Feast your eyes on the ad above, which I found in today's coupon circular.
Oh, thank goodness someone came up with a way to take those pesky and time-consuming wrappers off candy and miniaturize them so that consumers can shove fistfuls in their pie holes while watching TV.
Better yet: Strap the bag to your head, feedbag style.
Ever hear of Brian Wansink? He wrote a book a few years back called Mindless Eating, which outlines how people are snookered into buying and eating food in ways they are unaware. One of his studies was to serve people chicken wings, in two different ways: In one scenerio, the waiter would haul away the gnawed-off chicken bones as people would finish them. At the other table, the remains of the day would stay on the table.

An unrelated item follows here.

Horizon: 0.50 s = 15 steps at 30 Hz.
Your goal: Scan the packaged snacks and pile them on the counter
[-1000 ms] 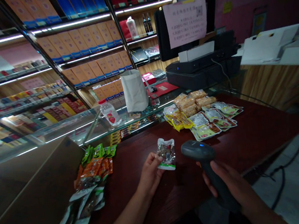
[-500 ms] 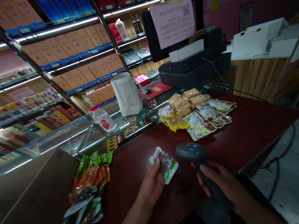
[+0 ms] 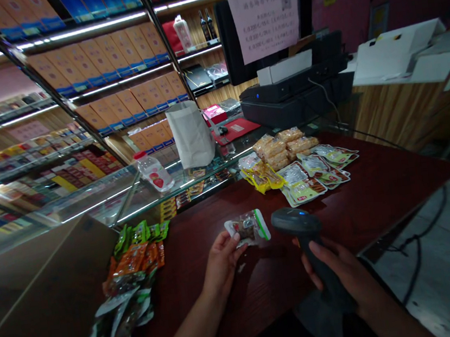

Guess which table ate more chicken wings? Yep, the one without the "evidence."
It's actually a good thing to individually wrap candy. You have physical proof, then, that you gobbled down five Reese's Peanut Butter Cups. All you have left with those Minis is one small, empty bag.
"Oh, but they're so cute and tiny, just like baby candy!" Bully for you if you can nibble a couple pieces and put the bag away (at least the bag is resealable). My guess is that you can't -- can't, can't, can't.
Why does candy have to be convenient? Isn't it convenient enough, showing up in hardware store checkout lanes and office supply stores?
Real conversation last week:
Me: "I'm going to pick up some printer ink. I'll be right back."
The kid: "Pick me up some Combos!"
Why does my kid know that the local OfficeMax is where you pick up printer ink and snack food?
Snack food needs to be less convenient.